• WHAT THE TASK REQUIRES
Whenever a line in the material below contains "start", copy that line.

-- PROVIDED DATA follows --

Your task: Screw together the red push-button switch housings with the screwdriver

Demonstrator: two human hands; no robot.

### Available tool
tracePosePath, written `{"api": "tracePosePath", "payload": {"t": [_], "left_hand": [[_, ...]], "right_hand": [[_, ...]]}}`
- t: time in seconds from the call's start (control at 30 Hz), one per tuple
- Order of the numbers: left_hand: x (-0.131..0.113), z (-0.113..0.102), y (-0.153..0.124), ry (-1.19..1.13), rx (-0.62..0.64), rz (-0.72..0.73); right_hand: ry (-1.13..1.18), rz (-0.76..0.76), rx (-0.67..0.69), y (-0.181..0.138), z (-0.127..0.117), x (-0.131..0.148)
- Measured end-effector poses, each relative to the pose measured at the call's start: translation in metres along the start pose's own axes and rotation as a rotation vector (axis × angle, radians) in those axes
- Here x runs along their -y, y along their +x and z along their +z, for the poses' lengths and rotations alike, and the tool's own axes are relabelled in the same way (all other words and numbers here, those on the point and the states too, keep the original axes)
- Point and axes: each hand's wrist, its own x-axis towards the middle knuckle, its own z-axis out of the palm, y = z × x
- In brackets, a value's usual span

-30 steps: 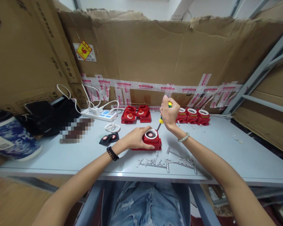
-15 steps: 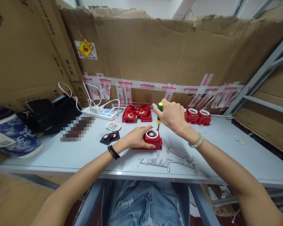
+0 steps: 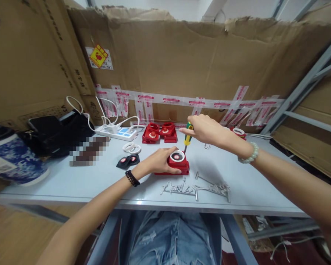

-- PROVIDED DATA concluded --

• PROBLEM SOLUTION
- t: time in seconds from the call's start (control at 30 Hz), one per tuple
- Measured end-effector poses, each relative to the pose measured at the call's start: translation in metres along the start pose's own axes and rotation as a rotation vector (axis × angle, radians) in those axes

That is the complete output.